Я до сих пор не дозналась, Лермонтова ли эта эпиграмма или нет.

Я упрекнула его, что для того случая он не потрудился выдумать ничего для меня, а заимствовался у Пушкина.

— И вы напрашиваетесь на правду? — спросил он.

— И я, потому что люблю правду.

— Подождите до завтрашнего дня.

Рано утром мне подали обыкновенную серенькую бумажку, сложенную запиской, запечатанную и с надписью: „Ей, правда“.

Когда весной разбитый лед
Рекой взволнованной идет,
Когда среди полей местами
Чернеет голая земля
И мгла ложится облаками
На полуюные поля, —
Мечтанье злое грусть лелеет
В душе неопытной моей.
Гляжу: природа молодеет,
Не молодеть лишь только ей.
Ланит спокойных пламень алый
С годами время унесет,
И тот, кто так страдал бывало,
Любви к ней в сердце не найдет.

Внизу очень мелко было написано карандашом, как будто противуядие этой едкой, по его мнению, правде:

Зови надежду — сновиденьем,
Неправду — истиной зови.
Не верь хвалам и увереньям,
Лишь верь одной моей любви!
Такой любви нельзя не верить,
Мой взор не скроет ничего,
С тобою грех мне лицемерить,
Ты слишком ангел для того.

Он непременно добивался моего сознания, что правда его была мне неприятна.

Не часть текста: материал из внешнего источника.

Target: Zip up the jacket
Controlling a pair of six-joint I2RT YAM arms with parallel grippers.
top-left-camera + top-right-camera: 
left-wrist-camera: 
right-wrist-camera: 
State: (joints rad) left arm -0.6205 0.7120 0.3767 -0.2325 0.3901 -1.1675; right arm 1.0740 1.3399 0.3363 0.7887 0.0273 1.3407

— Отчего же, — сказала я, — это неоспоримая правда, в ней нет ничего ни неприятного, ни обидного, ни непредвиденного; и вы, и я, все мы состаримся, сморщимся, — это неминуемо, если еще доживем; да, право, я и не буду жалеть о прекрасных ланитах, но, вероятно, пожалею о вальсе, мазурке, да еще как пожалею!